Task brief:
Whenever the word "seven" turns up in a line below, that line should be copied.

Exercise inputs:
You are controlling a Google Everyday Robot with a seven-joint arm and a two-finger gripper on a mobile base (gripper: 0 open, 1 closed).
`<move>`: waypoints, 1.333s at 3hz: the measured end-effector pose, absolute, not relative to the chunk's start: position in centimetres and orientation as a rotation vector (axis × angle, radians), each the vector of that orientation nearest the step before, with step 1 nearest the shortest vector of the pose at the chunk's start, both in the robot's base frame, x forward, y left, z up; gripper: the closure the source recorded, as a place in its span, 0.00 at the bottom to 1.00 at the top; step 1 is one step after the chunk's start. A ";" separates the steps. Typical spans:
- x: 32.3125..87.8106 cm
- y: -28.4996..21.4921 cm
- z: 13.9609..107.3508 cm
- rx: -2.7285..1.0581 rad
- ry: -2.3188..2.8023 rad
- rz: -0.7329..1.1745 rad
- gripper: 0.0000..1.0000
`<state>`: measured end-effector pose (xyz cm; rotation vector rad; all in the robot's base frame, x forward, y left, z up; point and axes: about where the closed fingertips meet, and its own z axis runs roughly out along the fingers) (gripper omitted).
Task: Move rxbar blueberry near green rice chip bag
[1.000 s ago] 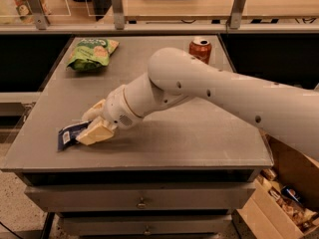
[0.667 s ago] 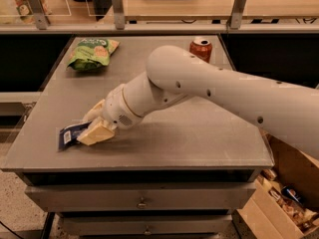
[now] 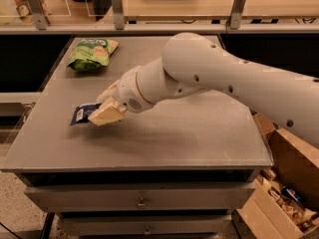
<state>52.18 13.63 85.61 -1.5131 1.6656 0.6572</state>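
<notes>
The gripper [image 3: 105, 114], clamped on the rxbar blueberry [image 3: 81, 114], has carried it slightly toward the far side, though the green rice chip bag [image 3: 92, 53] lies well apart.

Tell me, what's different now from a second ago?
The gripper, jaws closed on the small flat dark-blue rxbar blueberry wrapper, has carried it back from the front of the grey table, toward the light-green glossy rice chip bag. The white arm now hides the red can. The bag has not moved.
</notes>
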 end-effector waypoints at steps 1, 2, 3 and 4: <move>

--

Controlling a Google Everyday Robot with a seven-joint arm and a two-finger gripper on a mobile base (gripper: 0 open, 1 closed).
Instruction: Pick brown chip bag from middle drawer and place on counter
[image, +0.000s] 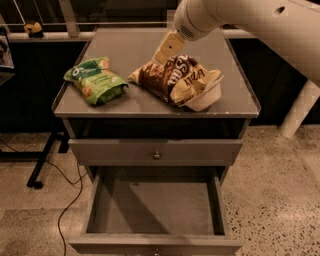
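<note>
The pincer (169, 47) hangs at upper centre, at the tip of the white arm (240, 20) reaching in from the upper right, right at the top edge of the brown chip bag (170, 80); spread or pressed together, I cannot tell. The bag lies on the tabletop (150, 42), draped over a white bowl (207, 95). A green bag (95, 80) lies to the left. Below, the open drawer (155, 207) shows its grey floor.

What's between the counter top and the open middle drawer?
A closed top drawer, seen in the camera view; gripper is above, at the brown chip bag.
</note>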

Exercise response:
You are controlling a Google Everyday Robot with a seven-joint arm and a two-finger gripper on a mobile base (gripper: 0 open, 1 closed).
Controlling a Google Everyday Robot with a seven-joint arm and a two-finger gripper on a mobile base (gripper: 0 open, 1 closed).

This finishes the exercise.